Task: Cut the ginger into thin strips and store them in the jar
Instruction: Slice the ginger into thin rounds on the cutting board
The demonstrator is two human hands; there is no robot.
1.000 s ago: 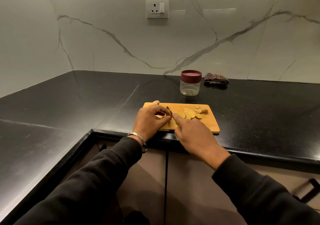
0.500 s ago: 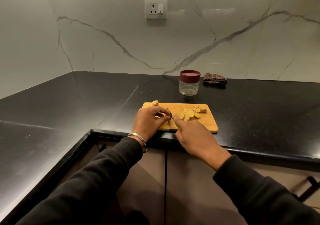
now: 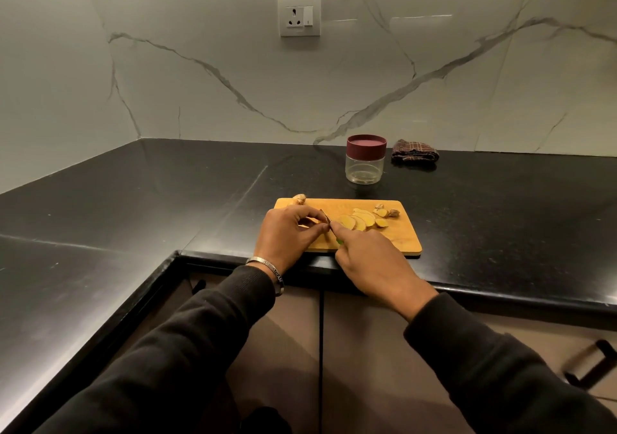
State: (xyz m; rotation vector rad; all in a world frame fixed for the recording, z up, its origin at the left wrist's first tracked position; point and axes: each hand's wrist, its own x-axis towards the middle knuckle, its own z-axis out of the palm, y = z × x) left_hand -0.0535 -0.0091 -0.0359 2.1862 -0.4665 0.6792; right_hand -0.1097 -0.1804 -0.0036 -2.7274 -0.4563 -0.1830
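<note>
Left hand [image 3: 287, 233] fingers curled, pinching ginger piece on cutting board [image 3: 400, 243], right hand [image 3: 367, 260] fingers wrapped round knife [image 3: 325, 216], ginger slices [image 3: 355, 221] just beyond right fingertips, lidded jar [image 3: 366, 159] farther back on desk [image 3: 167, 199].

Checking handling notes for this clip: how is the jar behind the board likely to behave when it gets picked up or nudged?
The jar looks clear-walled and empty, so probably light for its size. It is short and wide with a flat base on the counter, so a nudge would likely slide it rather than tip it. The smooth wall may be slippery, and fragile if it is glass; the ribbed lid looks the surer grip.
</note>
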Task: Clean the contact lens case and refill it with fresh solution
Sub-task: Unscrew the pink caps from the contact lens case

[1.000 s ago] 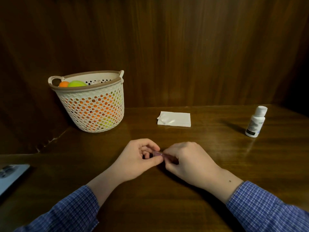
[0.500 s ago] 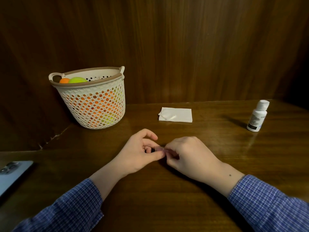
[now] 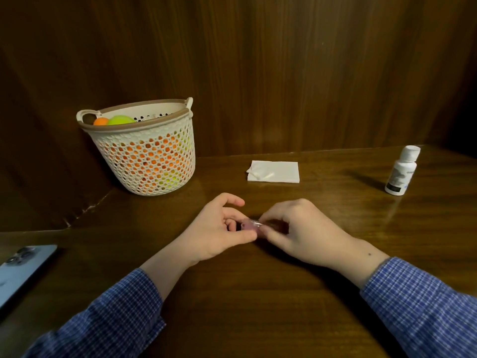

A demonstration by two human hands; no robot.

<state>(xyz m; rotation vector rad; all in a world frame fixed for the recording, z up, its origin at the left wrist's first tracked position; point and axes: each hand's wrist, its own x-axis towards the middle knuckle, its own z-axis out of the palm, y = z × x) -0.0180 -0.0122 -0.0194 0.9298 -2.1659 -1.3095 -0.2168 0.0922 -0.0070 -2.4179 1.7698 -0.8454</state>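
Note:
A small pinkish translucent contact lens case (image 3: 249,225) rests low over the wooden table, pinched from both sides. My left hand (image 3: 219,231) grips its left end with thumb and fingers. My right hand (image 3: 299,232) closes over its right part, which is hidden under the fingers. A white solution bottle (image 3: 402,170) with a white cap stands upright at the far right, well away from both hands. A folded white tissue (image 3: 274,171) lies flat beyond the hands, with a cotton swab (image 3: 260,175) on its left part.
A white perforated basket (image 3: 144,148) with a brown rim stands at the back left, holding orange and yellow-green balls. A grey-blue phone (image 3: 20,270) lies at the left edge. Dark wooden walls close the back and the left corner.
Both hands stay together on the case, and its pink end shows more clearly between the fingertips. The view has tilted a little, so the table objects sit slightly higher in the frame.

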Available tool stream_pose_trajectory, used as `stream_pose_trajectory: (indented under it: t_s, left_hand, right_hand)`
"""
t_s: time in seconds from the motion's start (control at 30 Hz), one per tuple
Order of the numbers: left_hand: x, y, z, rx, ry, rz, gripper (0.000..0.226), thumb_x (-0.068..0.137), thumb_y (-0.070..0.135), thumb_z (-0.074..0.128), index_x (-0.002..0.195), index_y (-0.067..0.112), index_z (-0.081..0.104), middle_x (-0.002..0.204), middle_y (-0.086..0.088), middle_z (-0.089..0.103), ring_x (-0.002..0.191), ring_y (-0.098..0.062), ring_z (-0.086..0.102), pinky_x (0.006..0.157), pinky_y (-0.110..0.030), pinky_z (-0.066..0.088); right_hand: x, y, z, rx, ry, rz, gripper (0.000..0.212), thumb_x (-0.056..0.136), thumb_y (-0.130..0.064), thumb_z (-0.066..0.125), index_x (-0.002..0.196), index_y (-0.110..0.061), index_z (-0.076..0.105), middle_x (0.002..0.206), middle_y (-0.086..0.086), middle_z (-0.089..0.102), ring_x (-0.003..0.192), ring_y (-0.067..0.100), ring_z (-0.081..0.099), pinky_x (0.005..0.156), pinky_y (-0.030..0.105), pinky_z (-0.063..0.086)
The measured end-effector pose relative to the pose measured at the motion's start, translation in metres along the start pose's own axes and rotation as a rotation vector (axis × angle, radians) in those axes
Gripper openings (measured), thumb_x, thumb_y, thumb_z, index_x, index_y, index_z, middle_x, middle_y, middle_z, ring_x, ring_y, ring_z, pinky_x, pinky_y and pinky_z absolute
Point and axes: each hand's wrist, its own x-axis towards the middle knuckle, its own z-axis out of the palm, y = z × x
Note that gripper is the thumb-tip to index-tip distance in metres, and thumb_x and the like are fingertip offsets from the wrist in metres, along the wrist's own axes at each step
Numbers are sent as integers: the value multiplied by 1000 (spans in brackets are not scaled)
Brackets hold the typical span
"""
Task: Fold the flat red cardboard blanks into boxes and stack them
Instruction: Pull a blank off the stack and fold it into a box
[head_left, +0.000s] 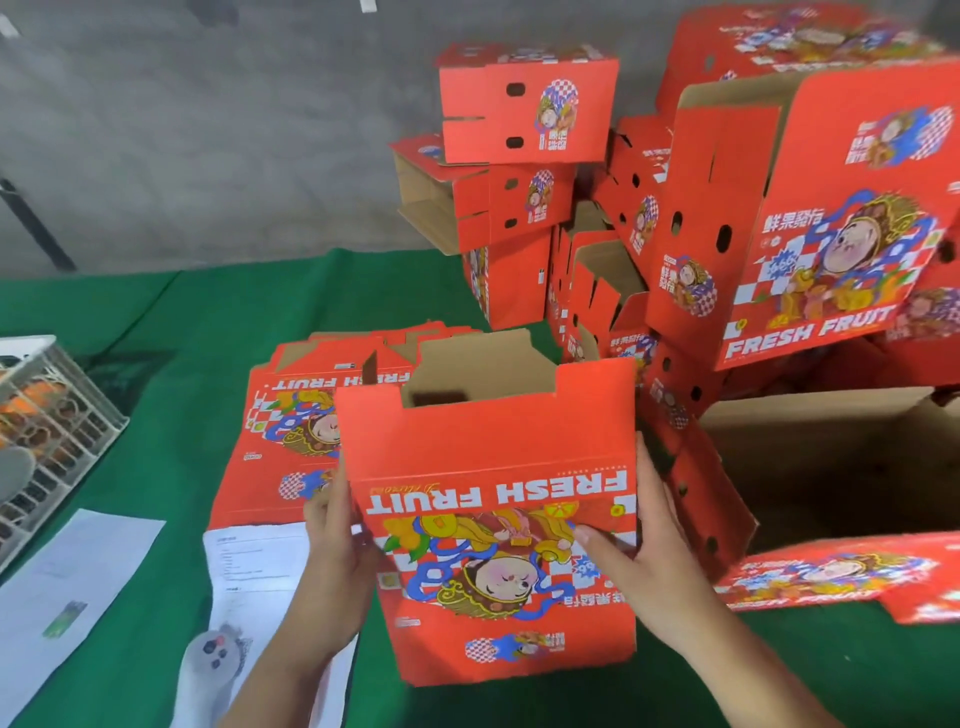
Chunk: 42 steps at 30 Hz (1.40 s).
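Two hands on one half-formed red box (488, 499), held over the green table (156, 405): left hand (337, 551) fingers curled behind its left edge, right hand (649, 540) thumb on the printed face, other fingers behind. Flat blanks (291, 431) lie just behind; folded boxes (524, 104) stacked beyond. Step, judged: squaring the sleeve. Next: tuck top flaps, then stack.

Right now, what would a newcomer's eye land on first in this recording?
The half-folded red box at centre, its FRESH FRUIT print upside down, gripped at its sides by the left hand and right hand. Behind it, at upper right, rises a jumbled stack of folded red boxes. A pile of flat red blanks lies on the green table cover.
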Motion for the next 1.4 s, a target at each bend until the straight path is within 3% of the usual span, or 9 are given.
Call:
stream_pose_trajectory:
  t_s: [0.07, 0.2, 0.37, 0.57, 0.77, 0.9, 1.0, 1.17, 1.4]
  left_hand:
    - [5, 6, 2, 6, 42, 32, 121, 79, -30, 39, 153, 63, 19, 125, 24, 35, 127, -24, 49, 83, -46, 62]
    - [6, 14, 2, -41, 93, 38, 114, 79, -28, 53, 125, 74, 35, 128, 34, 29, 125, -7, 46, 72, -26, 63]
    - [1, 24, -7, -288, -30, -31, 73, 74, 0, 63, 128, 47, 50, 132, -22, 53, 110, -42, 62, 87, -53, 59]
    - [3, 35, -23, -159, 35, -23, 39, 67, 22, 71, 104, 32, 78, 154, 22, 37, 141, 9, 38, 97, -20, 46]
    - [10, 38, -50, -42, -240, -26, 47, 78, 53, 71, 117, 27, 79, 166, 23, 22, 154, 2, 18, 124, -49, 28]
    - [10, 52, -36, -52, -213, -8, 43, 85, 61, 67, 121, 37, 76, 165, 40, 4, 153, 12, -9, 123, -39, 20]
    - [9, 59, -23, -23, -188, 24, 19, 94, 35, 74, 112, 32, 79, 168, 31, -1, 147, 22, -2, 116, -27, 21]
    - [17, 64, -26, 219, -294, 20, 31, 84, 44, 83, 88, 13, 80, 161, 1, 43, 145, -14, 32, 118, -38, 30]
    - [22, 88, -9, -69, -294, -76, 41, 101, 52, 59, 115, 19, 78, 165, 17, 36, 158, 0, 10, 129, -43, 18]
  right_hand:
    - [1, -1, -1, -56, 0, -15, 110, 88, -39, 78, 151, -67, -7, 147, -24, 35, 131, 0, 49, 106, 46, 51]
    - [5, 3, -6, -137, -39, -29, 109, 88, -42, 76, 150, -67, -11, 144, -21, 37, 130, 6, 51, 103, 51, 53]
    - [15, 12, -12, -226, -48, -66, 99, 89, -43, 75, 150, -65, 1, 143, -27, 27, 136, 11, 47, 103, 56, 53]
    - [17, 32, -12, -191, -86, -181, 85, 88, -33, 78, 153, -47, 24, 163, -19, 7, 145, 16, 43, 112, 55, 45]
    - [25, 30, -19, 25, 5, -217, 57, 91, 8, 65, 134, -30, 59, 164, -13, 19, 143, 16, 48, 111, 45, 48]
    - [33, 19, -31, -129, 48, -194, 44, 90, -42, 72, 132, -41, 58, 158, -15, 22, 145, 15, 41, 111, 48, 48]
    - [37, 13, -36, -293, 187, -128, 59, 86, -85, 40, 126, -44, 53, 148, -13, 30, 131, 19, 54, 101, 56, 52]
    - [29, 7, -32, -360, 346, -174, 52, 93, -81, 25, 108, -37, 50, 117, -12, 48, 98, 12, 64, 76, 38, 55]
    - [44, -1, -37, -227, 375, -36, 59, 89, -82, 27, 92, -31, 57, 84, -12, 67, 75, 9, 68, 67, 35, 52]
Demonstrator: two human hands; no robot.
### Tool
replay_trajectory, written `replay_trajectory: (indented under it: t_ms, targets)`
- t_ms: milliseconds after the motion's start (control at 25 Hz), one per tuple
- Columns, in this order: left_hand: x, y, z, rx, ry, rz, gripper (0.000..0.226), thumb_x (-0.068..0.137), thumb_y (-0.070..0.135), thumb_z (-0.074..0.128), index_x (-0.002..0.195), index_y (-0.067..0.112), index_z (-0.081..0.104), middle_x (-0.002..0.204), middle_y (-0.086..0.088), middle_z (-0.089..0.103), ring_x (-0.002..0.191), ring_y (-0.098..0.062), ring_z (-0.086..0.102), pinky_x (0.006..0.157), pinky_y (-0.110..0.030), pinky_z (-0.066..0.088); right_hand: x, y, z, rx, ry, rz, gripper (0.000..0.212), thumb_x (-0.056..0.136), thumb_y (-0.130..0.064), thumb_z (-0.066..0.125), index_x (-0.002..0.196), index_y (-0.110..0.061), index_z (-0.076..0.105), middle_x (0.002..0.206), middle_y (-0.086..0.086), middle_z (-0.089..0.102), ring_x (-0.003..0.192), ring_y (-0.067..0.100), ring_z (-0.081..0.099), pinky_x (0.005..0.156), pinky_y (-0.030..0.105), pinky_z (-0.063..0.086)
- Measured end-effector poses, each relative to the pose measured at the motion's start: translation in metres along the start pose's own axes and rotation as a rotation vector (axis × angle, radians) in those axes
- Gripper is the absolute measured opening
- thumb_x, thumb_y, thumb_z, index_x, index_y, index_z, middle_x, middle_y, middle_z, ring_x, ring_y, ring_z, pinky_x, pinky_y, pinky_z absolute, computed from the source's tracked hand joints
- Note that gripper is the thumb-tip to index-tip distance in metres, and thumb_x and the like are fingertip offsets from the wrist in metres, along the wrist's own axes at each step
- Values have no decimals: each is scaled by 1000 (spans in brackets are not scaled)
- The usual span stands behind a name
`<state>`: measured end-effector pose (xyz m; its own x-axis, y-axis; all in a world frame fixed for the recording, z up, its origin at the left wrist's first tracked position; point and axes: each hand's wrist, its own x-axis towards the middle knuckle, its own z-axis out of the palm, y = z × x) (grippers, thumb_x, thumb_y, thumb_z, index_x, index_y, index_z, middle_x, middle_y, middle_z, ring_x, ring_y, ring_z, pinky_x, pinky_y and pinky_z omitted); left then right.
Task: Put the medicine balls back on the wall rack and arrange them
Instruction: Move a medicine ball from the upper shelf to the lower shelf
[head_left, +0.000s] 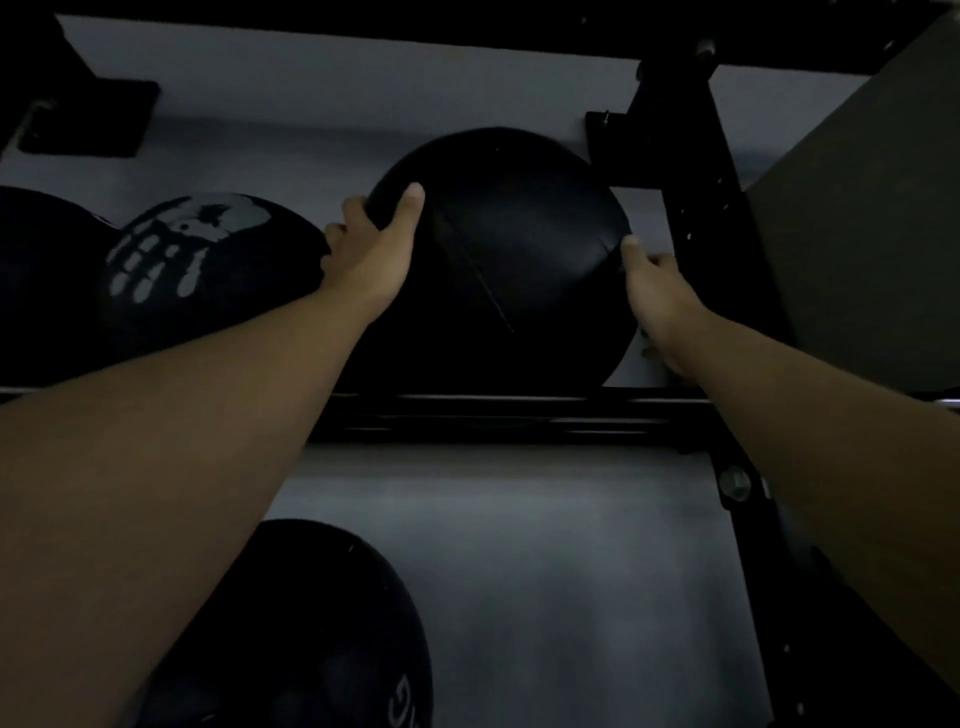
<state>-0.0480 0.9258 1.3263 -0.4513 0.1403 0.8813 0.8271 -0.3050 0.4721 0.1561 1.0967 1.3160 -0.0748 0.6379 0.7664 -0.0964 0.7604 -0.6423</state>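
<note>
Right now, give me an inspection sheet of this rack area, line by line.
Surface: black wall rack rail carries the upper row; pale wall behind it.
Job's things: plain black medicine ball sits on the upper rail; printed ball is beside it on the left, with another dark ball at the frame edge; a lower ball sits below.
Clutter: nothing seen.
Grips: left hand wraps the plain ball's upper left side; right hand presses its right side.
Cables: nothing seen.
Surroundings: rack upright right of the ball; dim light, fine detail hard to read.
</note>
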Motion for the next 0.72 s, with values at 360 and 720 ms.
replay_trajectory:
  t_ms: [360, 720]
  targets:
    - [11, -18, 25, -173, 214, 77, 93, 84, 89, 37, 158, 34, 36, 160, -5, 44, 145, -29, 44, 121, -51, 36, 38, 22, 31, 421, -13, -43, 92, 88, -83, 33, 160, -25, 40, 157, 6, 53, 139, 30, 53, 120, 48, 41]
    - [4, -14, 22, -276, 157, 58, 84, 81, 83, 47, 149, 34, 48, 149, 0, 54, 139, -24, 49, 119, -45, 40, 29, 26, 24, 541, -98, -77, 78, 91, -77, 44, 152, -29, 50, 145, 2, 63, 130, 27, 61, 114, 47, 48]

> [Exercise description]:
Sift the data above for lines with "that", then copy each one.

> [Exercise output]:
Note that gripper is the thumb-tip to index-tip distance in metres, and thumb_x and the like are fingertip offsets from the wrist in metres, along the wrist's own axes at each step
- Note that gripper is the thumb-tip to index-tip distance in metres, and thumb_x and the like are fingertip offsets from the wrist in metres, along the wrist's own axes at each step

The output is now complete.